**EXERCISE DETAILS:**
Among the records that follow, set down only the lines from the one containing "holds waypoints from" to the one containing "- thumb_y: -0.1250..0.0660", both included, exactly.

*** MATERIAL SUPPLIED Section Begins ***

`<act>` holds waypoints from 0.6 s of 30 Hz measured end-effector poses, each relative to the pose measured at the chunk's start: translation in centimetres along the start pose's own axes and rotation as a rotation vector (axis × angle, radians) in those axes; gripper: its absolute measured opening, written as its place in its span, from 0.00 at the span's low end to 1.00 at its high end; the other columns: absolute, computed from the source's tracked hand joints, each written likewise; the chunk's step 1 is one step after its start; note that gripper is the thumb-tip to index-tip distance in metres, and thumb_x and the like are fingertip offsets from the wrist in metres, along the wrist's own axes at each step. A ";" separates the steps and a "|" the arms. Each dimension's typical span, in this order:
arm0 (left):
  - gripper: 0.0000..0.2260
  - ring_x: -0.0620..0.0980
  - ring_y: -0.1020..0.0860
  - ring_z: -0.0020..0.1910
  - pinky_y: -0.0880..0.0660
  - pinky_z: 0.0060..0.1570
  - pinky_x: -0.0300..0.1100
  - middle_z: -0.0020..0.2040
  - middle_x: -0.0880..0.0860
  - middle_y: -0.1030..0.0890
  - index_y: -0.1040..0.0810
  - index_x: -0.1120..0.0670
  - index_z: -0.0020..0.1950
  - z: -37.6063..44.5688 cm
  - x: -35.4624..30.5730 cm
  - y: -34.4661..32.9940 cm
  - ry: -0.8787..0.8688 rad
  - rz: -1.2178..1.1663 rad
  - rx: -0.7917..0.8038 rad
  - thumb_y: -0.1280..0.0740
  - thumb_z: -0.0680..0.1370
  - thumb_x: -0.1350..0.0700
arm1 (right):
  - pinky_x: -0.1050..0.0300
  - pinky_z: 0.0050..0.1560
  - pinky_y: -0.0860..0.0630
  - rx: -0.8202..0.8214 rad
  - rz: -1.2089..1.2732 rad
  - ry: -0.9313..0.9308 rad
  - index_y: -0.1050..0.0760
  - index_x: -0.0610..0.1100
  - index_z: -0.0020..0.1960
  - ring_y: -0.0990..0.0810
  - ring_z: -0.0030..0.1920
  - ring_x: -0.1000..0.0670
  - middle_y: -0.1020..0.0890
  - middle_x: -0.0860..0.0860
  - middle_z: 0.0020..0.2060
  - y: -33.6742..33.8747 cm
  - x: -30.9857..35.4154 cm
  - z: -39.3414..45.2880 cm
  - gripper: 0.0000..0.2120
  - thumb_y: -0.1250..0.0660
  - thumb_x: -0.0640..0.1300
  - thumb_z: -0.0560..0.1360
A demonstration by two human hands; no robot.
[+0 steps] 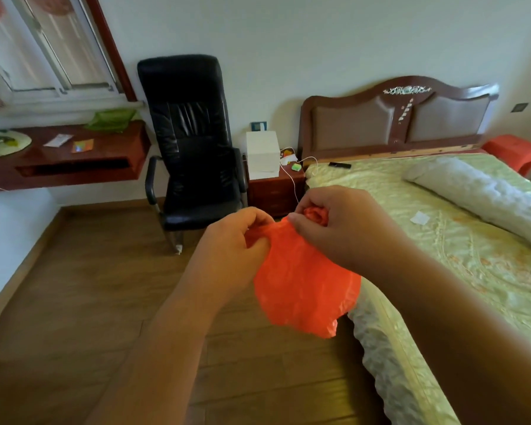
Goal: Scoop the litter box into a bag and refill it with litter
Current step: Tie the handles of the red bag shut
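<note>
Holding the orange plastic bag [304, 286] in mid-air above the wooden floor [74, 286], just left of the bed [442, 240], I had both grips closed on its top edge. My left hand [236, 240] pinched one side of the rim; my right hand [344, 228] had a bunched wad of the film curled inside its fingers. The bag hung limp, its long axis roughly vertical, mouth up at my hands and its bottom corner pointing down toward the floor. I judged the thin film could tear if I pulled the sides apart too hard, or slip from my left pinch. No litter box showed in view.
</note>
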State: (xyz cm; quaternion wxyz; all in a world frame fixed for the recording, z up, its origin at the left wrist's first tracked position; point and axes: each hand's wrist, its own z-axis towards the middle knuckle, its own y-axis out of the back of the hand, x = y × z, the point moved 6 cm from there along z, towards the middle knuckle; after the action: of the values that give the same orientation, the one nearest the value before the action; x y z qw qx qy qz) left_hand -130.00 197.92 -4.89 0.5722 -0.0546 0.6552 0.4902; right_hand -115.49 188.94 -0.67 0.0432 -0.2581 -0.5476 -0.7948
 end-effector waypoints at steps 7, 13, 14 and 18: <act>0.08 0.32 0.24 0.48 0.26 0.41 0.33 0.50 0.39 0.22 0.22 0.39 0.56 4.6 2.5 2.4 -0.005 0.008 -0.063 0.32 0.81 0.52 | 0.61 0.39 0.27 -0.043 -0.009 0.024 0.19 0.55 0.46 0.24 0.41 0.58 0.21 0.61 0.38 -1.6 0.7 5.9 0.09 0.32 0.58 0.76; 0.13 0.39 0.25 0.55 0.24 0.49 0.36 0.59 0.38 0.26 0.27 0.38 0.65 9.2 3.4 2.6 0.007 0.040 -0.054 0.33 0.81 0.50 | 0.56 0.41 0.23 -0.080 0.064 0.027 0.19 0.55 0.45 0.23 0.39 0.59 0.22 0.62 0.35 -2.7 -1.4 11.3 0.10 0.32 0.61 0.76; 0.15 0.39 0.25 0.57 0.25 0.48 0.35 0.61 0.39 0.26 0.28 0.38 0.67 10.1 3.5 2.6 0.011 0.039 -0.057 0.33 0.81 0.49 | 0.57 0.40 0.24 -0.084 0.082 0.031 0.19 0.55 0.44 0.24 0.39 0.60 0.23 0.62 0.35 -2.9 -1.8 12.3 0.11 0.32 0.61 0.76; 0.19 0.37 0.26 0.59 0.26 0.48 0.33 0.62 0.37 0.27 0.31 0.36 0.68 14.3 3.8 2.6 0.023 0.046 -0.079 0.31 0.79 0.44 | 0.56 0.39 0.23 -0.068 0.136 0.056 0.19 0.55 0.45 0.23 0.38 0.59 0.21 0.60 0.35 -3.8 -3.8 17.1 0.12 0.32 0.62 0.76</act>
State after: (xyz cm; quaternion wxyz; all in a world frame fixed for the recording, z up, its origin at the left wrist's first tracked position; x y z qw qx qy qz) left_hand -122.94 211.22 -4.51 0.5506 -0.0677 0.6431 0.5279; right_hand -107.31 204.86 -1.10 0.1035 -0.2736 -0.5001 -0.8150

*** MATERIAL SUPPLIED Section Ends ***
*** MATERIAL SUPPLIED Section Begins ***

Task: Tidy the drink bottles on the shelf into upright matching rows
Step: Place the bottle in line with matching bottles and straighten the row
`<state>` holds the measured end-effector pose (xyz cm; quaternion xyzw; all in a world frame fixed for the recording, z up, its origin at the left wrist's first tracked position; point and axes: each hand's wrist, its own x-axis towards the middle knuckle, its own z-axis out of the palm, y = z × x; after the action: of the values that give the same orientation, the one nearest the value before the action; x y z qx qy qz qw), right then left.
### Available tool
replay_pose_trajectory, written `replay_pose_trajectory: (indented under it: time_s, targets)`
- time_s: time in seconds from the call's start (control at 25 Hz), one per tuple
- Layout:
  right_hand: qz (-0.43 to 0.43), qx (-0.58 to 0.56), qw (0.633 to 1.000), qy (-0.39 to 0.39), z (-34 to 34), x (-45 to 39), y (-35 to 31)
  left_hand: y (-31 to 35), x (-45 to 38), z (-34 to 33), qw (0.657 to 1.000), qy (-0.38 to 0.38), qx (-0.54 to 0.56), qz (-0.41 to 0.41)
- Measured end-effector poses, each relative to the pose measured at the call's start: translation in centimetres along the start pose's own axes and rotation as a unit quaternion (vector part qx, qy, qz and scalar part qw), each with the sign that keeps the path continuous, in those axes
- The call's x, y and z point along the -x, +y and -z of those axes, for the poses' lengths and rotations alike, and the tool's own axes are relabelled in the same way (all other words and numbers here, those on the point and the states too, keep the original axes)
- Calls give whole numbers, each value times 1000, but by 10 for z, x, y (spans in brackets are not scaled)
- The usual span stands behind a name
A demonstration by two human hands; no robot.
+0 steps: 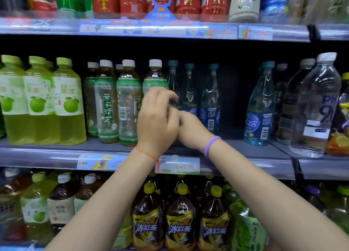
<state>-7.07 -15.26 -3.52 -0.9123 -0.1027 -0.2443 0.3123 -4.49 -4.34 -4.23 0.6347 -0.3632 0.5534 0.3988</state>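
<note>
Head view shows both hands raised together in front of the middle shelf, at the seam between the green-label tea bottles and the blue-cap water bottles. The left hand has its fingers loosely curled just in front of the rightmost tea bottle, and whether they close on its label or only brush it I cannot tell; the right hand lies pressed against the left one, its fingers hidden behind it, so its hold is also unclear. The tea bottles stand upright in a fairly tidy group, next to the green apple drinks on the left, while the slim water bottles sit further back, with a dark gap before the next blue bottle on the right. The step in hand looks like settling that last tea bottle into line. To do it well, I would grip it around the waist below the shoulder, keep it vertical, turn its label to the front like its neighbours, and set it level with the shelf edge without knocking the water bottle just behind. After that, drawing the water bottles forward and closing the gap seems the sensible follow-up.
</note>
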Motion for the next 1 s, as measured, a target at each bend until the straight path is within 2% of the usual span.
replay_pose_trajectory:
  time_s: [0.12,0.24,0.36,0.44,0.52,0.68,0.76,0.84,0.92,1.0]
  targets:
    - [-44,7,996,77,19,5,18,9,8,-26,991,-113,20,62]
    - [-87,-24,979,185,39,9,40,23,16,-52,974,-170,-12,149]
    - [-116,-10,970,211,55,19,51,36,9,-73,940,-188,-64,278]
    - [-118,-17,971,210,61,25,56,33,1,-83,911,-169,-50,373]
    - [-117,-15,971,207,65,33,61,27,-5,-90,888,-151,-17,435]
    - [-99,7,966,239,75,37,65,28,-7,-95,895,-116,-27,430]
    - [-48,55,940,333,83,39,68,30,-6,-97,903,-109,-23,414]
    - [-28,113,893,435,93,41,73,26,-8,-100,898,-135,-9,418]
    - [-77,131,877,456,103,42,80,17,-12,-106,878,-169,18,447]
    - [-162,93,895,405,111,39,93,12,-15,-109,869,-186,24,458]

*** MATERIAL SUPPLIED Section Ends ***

**SOLUTION:**
`<act>` holds waypoints from 0.6 s of 30 Hz measured end-effector poses, each relative to the pose measured at the chunk's start: translation in centimetres along the start pose's own axes and rotation as a rotation vector (axis × angle, radians) in those axes; gripper: its absolute measured opening, written as its place in its span, from 0.00 at the span's low end to 1.00 at its high end; the other columns: absolute, computed from the source's tracked hand joints, each written likewise; the chunk's step 1 is one step after its start; note that gripper is the thumb-tip to index-tip distance in metres, and thumb_x and the like are fingertip offsets from the wrist in metres, along the wrist's own axes at each step. A ";" separates the steps and a "|" the arms. Each dimension's typical span, in this order:
arm0 (left):
  - gripper: 0.0000..0.2260
  - ring_x: -0.0620..0.0980
  - ring_y: -0.1020..0.0860
  - ring_z: -0.0020..0.1910
  - pinky_y: -0.0880..0.0660
  - pinky_z: 0.0060..0.1570
  - pinky_x: -0.0300..0.1100
  - middle_z: -0.0020..0.2040
  - middle_x: -0.0880..0.0860
  - middle_y: -0.1030..0.0890
  - index_y: -0.1040..0.0810
  - index_x: -0.1120..0.0670
  - index_z: -0.0020..0.1950
  - z: -37.6063..44.5688 cm
  - x: -35.4624..30.5730 cm
  - y: -34.4661..32.9940 cm
  - ry: -0.8787..0.8688 rad
  - rz: -1.2178..1.1663 rad
  - rx: -0.7917..0.8038 rad
  - thumb_y: -0.1280..0.0740
  - thumb_z: -0.0680..0.1370
  - thumb_x: -0.1350..0.0700
arm1 (right):
  - pinky_x: -0.1050..0.0300
  - pinky_z: 0.0050..0.1560
  - pinky_y: -0.0860..0.0630
  - rx: -0.8202..0.8214 rad
  - rz: -1.2089..1.2732 rad
  - ry: -0.9313..0.9308 rad
  - index_y: -0.1050..0.0760
  - index_x: -0.0610..0.1100
  - index_z: -0.0020..0.1960
  - ring_y: -0.0990..0.0810
  - ring_z: -0.0030..0.1920
  - ring_x: -0.1000..0.0670
  - middle_y: -0.1020..0.0890
  - middle_x: -0.0860..0.0860
  - middle_z: 0.0020..0.2060
  - y: -33.6742..33.8747 cm
  - x: -30.9857..35.4154 cm
  - z: -39.3414..45.2880 cm
  - gripper: 0.0000..0.2120
  - thumb_y: -0.1250..0.0660

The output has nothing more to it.